In vivo imaging and quantitative analysis of changes in axon length using transgenic zebrafish embryos

We describe an imaging procedure to measure axon length in zebrafish embryos in vivo. Automated fluorescent image acquisition was performed with the ImageXpress Micro high content screening reader and further analysis of axon lengths was performed on archived images using AcuityXpress software. We utilized the Neurite Outgrowth Application module with a customized protocol (journal) to measure the axons. Since higher doses of ethanol (2–2.5%, v/v) have been shown to deform motor neurons and axons during development, here we used ethanol to treat transgenic [hb9:GFP (green fluorescent protein)] zebrafish embryos at 28 hpf (hours post-fertilization). These embryos express GFP in the motor neurons and their axons.

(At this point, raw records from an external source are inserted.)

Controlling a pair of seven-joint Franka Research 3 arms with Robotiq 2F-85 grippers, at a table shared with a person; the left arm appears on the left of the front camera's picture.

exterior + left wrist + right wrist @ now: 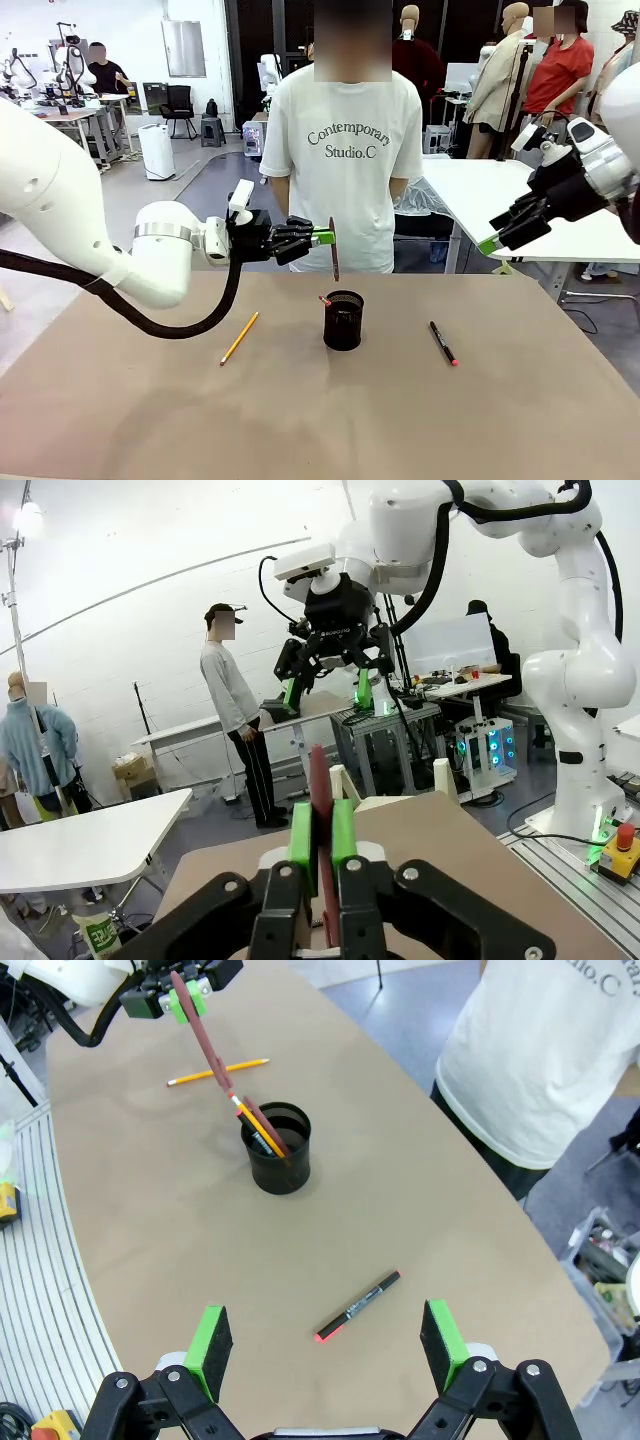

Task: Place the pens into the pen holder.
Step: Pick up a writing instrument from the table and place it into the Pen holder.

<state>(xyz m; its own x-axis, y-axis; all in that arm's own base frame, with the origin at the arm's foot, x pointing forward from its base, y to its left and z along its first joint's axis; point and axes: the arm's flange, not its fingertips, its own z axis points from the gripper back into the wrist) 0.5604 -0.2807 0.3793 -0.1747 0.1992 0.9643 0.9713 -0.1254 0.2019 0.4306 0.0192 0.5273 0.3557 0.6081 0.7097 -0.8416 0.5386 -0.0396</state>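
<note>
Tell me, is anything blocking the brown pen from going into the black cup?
Nothing visible does. The left gripper holds the brown pen just above the black cup's open top; pens already inside leave room.

My front camera sits at my side of the table (300,420), between the arms. It looks across at the person (345,150) on the far side, and the pen holder (343,320) falls mid-frame. My left wrist camera looks nearly level along the left gripper (321,815). It is close on the reddish-brown pen (320,775), with the right gripper (328,692) farther off, upper middle. My right wrist camera looks steeply down from above the table. It shares the pen holder, the black marker (358,1306) and the yellow pencil (218,1072) with the front view.
</note>
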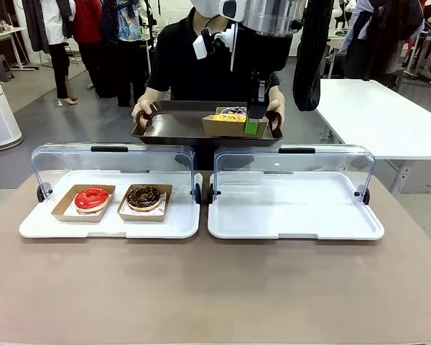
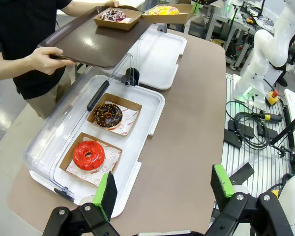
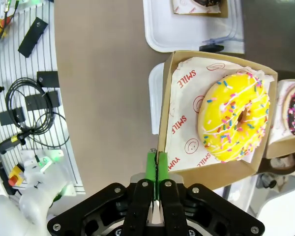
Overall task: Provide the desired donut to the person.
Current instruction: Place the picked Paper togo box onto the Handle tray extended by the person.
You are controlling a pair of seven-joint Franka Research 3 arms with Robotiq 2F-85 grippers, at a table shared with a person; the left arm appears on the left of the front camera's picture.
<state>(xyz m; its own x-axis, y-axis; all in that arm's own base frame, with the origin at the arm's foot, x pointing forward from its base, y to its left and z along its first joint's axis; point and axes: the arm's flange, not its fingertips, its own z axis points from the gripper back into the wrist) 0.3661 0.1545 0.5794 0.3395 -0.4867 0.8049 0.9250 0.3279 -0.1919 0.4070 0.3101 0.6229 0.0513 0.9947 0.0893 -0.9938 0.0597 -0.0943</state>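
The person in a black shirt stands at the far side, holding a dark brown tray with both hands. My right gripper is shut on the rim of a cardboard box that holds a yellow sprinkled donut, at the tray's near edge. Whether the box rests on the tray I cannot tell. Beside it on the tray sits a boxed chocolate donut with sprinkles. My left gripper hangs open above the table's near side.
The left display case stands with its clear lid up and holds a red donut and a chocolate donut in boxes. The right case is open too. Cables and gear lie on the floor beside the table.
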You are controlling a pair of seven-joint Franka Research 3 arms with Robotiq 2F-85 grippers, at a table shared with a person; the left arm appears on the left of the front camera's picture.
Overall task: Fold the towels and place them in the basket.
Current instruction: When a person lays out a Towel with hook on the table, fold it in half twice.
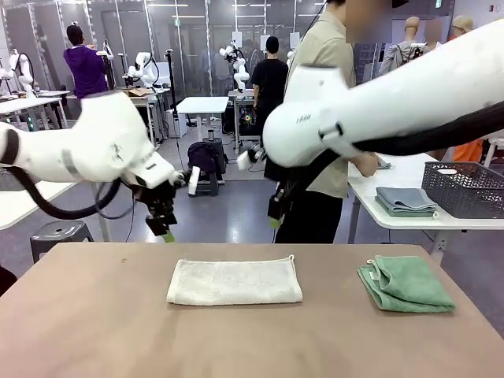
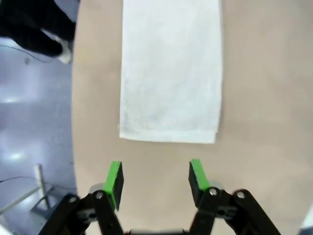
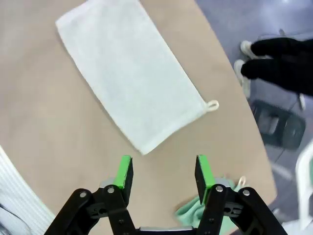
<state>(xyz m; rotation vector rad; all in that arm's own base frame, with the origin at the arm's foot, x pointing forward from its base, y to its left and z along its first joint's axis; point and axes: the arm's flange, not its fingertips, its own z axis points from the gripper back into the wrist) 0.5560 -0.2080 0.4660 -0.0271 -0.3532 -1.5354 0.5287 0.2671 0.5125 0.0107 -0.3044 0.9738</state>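
Ahead of left hand (image 2: 155, 172), cream towel (image 2: 170, 73)

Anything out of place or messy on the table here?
Only the green towel, on the right: its fold is loose, with layers bunched and edges uneven. The white towel lies flat and neat.

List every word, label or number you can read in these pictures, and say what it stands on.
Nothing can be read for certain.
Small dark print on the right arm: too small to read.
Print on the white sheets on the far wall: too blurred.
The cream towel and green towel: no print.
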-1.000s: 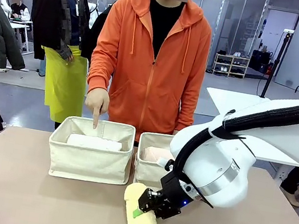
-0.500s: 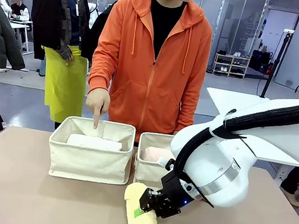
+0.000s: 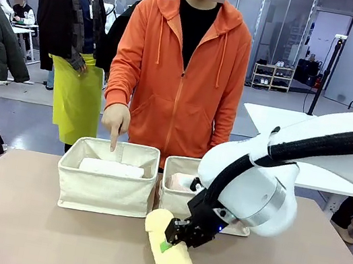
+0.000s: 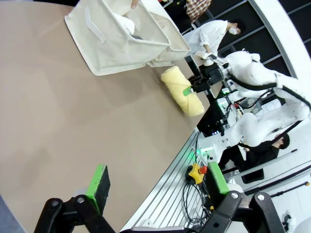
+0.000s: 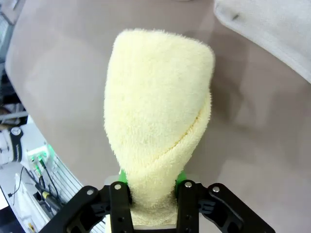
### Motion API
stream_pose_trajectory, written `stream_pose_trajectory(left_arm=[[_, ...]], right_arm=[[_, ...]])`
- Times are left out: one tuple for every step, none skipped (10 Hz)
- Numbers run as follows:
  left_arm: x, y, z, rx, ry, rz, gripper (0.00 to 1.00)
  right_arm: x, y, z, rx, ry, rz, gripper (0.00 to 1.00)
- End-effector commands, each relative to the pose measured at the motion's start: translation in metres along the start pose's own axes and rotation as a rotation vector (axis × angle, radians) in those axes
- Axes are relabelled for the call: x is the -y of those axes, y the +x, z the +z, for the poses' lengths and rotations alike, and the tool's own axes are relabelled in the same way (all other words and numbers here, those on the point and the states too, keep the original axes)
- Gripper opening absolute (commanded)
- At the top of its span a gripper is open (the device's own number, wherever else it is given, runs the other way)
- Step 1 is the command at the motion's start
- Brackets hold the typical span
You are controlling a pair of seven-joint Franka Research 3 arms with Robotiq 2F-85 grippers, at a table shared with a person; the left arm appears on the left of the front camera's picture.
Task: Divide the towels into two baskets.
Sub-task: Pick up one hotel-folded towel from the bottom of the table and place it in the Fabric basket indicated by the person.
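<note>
Now clamped in the right end effector [image 3: 175, 236]: the pale yellow towel roll [image 3: 170, 263], pinched near one end between green pads and slanting over the beige counter [image 3: 23, 228], just in front of the two cream canvas baskets. Seen along the fingers from the wrist, terry bulging above the closed black fingers [image 5: 120, 206], the free end leaning toward a basket wall at the upper right. Waiting at the counter's near edge, the left end effector [image 4: 158, 187], spread wide with nothing between its pads. Already in the left basket [image 3: 106, 190], a white towel [image 3: 112, 168], with the person's hand [image 3: 115, 120] pointing a finger down over its far rim; showing in the right basket [image 3: 175, 200], something pale pink [image 3: 180, 180], half hidden by the arm. Best handled, by judgement, with a lift high enough for the drooping end to clear the soft stitched rim, the roll turned to run along the basket's length, then lowered inside before letting go, since a snagged wall could tip or drag the bin. No brand, label or legible writing on towels, baskets or arms.
</note>
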State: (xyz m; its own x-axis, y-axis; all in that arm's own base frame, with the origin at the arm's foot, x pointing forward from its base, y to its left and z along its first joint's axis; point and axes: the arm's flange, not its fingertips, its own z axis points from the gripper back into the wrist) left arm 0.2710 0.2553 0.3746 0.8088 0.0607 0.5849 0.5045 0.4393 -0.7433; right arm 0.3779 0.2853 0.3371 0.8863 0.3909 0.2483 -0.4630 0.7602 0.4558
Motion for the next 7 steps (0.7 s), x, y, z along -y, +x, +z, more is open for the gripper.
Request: stream_pose_trajectory(left_arm=[[0.005, -0.002, 0.004, -0.006, 0.0, 0.002, 1.0], [0.005, -0.002, 0.004, -0.006, 0.0, 0.002, 1.0], [0.005, -0.002, 0.004, -0.006, 0.0, 0.002, 1.0], [0.005, -0.002, 0.004, -0.006, 0.0, 0.002, 1.0], [0.005, -0.002, 0.004, -0.006, 0.0, 0.002, 1.0], [0.005, -0.002, 0.004, -0.006, 0.0, 0.002, 1.0], [0.005, -0.002, 0.004, -0.006, 0.0, 0.002, 1.0]], right_arm=[[-0.049, 0.026, 0.049, -0.052, -0.048, 0.137, 0.37], [-0.073, 0.038, 0.067, -0.089, -0.108, 0.247, 0.37], [-0.095, 0.055, 0.08, -0.111, -0.192, 0.363, 0.37], [-0.112, 0.071, 0.088, -0.135, -0.251, 0.445, 0.37], [-0.129, 0.088, 0.095, -0.148, -0.312, 0.518, 0.37], [-0.146, 0.106, 0.097, -0.159, -0.386, 0.62, 0.37], [-0.162, 0.129, 0.097, -0.151, -0.465, 0.745, 0.37]])
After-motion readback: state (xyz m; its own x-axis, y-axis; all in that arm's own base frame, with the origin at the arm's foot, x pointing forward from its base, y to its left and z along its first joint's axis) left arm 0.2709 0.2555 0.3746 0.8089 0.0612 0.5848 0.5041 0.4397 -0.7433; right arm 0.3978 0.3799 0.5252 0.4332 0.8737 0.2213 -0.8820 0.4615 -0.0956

Embryos after ethanol treatment were arrayed in 384-well plates for automated fluorescent image acquisition in vivo. Average axon lengths of high dose ethanol-treated embryos were significantly lower than the control. Another experiment showed that there was no significant difference in the axon lengths between the embryos grown for 24 h at 22° C and 28.5° C. These test experiments demonstrate that using axon development as an end-point, compound screening can be performed in a time-efficient manner.

► We used high throughput imaging to measure axon length in transgenic zebrafish.
► We quantitatively examined axon length in vivo using high content data analysis.
► This method will help assess drug toxicity rapidly and efficiently in zebrafish.